Elliott terminó su ensayo en agosto del pasado año, de modo
que ya tenía sobrada noticia del fuerte movimiento independentista en una
Cataluña que él conoció en su juventud de manera casi exhaustiva. Vivió
en Barcelona, aprendió catalán y formó parte de la escuela de Jaume Vicens
Vives, un historiador que, siendo catalanista, desposeyó el relato del
Principado de la mitología en la que otros autores lo habían introducido.
Nuestro historiador sostiene que Cataluña, como España, Gran Bretaña y Estados
Unidos en determinados momentos de su historia, padece del “síndrome de
la nación elegida”.
Es un síndrome al que sucumben las “naciones que se
consideran a sí mismas encomendadas por Dios con una misión providencial que
únicamente ellas pueden cumplir”.
Una derivación de este síndrome es, según
Elliott, el sentimiento colectivo de considerarse “víctima inocente” al
que “tienen tanta propensión (…) las naciones poseídas por un fuerte sentido de
su propio carácter excepcional, pero incapaces, ya sea por un motivo u
otro, de alcanzar el estatus y las oportunidades a que creen tener derecho.”
Y sigue el historiador: “Las comunidades nacionales que
sucumben a este síndrome tienden a verse a sí mismas como víctimas
permanentes de fuerzas malignas que emanan de uno o varios vecinos más
poderosos”. Y llega a la conclusión de que “los catalanes del siglo XIX y
XX fueron animados a ver su pasado como la historia de un intento pernicioso
por parte de sus vecinos castellanos, desde principios del siglo XV
en adelante, de socavar sus instituciones y modo de vida para destruir
finalmente su identidad distintiva como pueblo”. Sería suficiente esta cita
para entender que el victimismo -no exclusivo de Cataluña- se ha ido trabando
durante mucho tiempo, pese a que Elliott en su decisiva obra La
rebelión de los catalanesreconoce su “determinación de liberar la
historia de Cataluña del siglo XVII de las garras de la mitología nacionalista”.
Propósito que el historiador británico ha conseguido en el ámbito de la
comunidad académica, pero no en los de la política y la intelectualidad
española, enfeudados, bien en la ignorancia, bien en la interpretación sesgada
de los aconteceres pasados de nuestra convivencia.
Basta leer a Elliott para comprender (páginas 70 y
siguientes) que, pese a sus averiguaciones exhaustivas, incluidos estudios
comparados con el Estado franco-condado, Cataluña no ha sido nunca ni
“un Estado-nación embrionario” ni “un Estado-nación abortado” ni “según les
gusta describir a algunos historiadores catalanes, un Estado-nación pero con
soberanía imperfecta”, llegando a la conclusión de que “ya hay una nueva
generación en la España oriental que corre el peligro de alcanzar la madurez
bajo la impresión de que la historia de su territorio natal se detiene en las
orillas del rio Ebro. Con tal enfoque inevitablemente se retrocede a la
historia nacionalista estrecha y cerrada que historiadores de la talla
de Vicens Vives se propusieron ante todo desacreditar”.
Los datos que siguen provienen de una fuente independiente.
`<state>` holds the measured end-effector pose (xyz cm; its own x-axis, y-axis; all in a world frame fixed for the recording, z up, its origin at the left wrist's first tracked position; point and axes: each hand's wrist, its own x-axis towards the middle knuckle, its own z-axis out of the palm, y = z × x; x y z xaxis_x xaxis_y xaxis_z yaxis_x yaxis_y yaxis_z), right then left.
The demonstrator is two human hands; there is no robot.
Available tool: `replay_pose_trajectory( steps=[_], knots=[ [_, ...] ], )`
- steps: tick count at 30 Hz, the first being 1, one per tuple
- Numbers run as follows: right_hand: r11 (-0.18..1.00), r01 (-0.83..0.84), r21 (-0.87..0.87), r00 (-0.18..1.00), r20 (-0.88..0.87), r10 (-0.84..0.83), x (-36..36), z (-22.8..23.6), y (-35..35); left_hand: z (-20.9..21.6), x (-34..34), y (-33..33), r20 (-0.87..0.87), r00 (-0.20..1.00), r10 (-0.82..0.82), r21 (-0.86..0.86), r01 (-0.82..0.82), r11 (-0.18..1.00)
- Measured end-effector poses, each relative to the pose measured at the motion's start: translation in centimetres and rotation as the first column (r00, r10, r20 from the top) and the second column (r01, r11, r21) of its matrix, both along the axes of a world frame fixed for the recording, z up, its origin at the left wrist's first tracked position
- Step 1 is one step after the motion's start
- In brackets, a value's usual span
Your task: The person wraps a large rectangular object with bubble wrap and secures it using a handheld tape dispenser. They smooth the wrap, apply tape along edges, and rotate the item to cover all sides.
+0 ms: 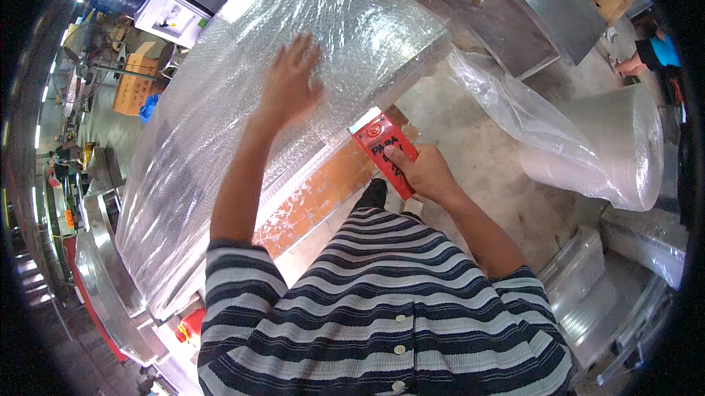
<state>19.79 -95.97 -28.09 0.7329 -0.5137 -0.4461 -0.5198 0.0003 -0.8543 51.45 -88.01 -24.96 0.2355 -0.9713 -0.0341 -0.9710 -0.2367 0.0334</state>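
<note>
One spread-open left hand (pixel 290 89) is over bubble wrap (pixel 349 21); the right hand (pixel 430 173) grips a flat red object (pixel 373 139).

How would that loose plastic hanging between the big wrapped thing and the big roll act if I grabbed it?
The loose plastic would probably feel floppy, because it sags and creases. It's likely light, since it looks thin and see-through. It might tug back at you, as it seems joined to the wrapped bundle and the roll.
</note>
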Motion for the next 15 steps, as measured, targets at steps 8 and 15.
replay_pose_trajectory(
  steps=[8, 15],
  knots=[
    [1.0, -0.024, -0.005, 0.999, 0.027, 0.025, -1.1, -3.3, 0.8, -1.3, -7.6, 6.0, -0.131, 0.986, -0.099, -0.027, 0.097, 0.995],
    [0.996, -0.058, -0.067, 0.959, 0.274, 0.074, 2.8, -11.7, -0.4, -0.2, -10.8, 6.0, -0.004, 0.985, -0.173, 0.094, 0.173, 0.98]
  ],
)
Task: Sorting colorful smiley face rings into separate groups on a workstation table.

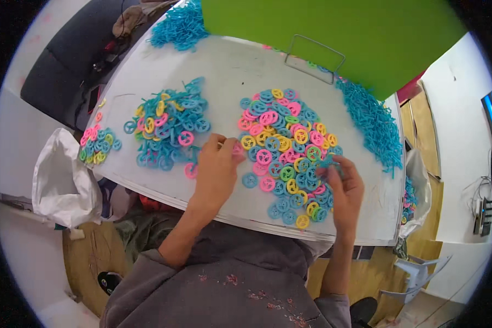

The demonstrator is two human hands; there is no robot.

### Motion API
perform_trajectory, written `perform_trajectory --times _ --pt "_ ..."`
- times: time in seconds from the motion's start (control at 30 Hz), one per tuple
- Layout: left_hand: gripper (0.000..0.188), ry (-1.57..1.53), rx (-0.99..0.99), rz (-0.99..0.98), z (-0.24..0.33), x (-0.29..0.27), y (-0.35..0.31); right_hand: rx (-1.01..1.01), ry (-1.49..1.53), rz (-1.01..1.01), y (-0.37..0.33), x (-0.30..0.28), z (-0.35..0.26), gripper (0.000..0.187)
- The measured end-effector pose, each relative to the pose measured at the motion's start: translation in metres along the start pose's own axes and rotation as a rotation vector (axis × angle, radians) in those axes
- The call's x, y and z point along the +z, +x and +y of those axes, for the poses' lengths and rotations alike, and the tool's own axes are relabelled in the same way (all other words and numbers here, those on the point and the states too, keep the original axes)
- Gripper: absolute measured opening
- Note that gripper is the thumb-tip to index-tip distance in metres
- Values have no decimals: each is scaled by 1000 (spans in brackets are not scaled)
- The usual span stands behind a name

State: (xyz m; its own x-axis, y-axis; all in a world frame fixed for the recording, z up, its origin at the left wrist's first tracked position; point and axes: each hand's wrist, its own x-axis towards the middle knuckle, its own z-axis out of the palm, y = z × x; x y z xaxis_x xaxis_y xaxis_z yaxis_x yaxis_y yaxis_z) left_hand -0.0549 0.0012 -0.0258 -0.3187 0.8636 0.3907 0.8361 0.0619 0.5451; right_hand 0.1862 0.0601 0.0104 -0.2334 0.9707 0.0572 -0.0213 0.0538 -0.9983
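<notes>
My left hand [216, 169] rests on the white table [229, 71], fingers pinched on a pink plastic wheel [236, 150] at the left edge of a loose pile of blue, pink, yellow and green wheels [287, 145]. My right hand [344, 183] sits at the pile's right edge, holding a small blue plastic piece [329, 162] between its fingertips. A second pile of assembled, mostly blue wheels [167, 128] lies to the left of my left hand.
A small heap of wheels [97, 146] sits at the table's left edge above a white sack [63, 175]. Heaps of blue stick-like parts [374, 123] lie at the right and far left [180, 27]. A green bin [333, 33] with a wire handle stands at the back.
</notes>
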Motion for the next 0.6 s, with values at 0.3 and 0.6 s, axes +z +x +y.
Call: perform_trajectory --times 0.3,0.6 --pt "14 -533 -249 -24 21 -25 0 -282 -428 -78 -11 51 9 20" --pt "11 -928 -242 -169 35 -19 -14 -415 -509 -50 -14 62 12 22"
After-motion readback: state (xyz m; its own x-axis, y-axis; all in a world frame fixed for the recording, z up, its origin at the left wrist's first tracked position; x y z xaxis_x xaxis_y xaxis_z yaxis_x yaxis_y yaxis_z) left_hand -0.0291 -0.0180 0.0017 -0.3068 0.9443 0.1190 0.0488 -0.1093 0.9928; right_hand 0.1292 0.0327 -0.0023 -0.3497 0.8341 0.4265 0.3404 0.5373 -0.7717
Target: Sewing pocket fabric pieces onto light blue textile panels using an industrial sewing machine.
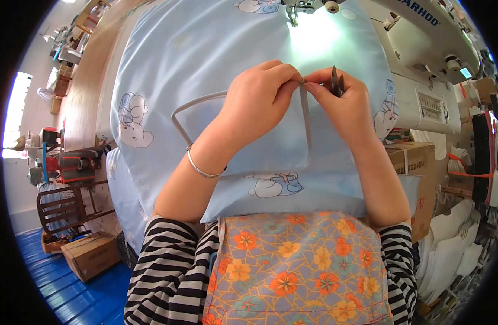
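The left hand (262,96) pinches the grey trim (307,122), thumb and forefinger pressed together; the right hand (344,105) meets it, fingertips closed at the same spot, dark snips (335,81) poking up from its curled fingers. The trim loops over pale blue fabric (200,59), near the lit sewing machine head (308,6).

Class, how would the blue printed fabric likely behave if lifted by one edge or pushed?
The blue printed fabric would probably sag floppily, since soft folds cross its left side. Pushed, it may wrinkle rather than slide whole, being broad and creased. Its faint sheen suggests a slightly slippery surface.
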The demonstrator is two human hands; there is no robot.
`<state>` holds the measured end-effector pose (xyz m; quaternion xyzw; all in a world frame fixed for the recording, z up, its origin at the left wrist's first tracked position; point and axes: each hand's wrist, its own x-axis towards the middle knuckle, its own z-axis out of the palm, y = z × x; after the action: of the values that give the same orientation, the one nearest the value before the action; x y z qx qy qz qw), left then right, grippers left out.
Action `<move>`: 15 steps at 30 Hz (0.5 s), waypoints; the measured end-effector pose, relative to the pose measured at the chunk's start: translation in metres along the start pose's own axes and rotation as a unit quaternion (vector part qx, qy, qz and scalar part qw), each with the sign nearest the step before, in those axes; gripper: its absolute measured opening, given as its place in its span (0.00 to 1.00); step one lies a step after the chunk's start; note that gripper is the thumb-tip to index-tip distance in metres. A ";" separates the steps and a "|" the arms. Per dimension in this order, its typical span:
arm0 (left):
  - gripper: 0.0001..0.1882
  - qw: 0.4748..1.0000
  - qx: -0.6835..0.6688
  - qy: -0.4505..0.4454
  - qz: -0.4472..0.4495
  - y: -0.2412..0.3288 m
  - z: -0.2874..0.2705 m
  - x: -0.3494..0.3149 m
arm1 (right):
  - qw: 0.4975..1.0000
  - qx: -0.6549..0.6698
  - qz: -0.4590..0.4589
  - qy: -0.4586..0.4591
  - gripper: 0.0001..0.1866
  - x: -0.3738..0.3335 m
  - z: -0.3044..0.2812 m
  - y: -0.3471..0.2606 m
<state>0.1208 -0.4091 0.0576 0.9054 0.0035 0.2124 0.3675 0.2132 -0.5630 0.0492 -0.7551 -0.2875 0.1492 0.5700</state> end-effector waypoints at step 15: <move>0.05 0.999 0.015 -0.040 0.017 -0.013 -0.019 -0.001 | 0.990 -0.039 -0.006 -0.136 0.04 0.020 -0.008 -0.016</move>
<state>0.1143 -0.3871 0.0605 0.9187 -0.0235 0.1820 0.3497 0.2292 -0.5539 0.0690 -0.7480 -0.3723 0.2353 0.4965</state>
Estas reflexiones del casi indiscutido Elliott sirven para
valorar lo que está ocurriendo en Cataluña. Aunque no exclusivamente allí.
Porque el historiador británico -que no deja de explayarse sobre aspectos en
los que la queja catalana ha tenido y tiene razón y razones- amplia el angular
al sostener que “para bien o para mal, durante siglos de unión con un vecino
más poderoso, Cataluña, Valencia y las provincias vascas, así como
Escocia, Gales e Irlanda, han formado parte de un Estado, de carácter más o
menos compuesto, cuya historia han compartido. No se puede hacer tabla rasa
eliminando este quizá incómodo hecho histórico y reescribir la historia de las
regiones y comunidades individuales como si nunca hubiera ocurrido”. Sin
embargo, el miércoles, en el parlamento de Cataluña, así se hizo.
José Antonio Zarzalejos. El confidencial.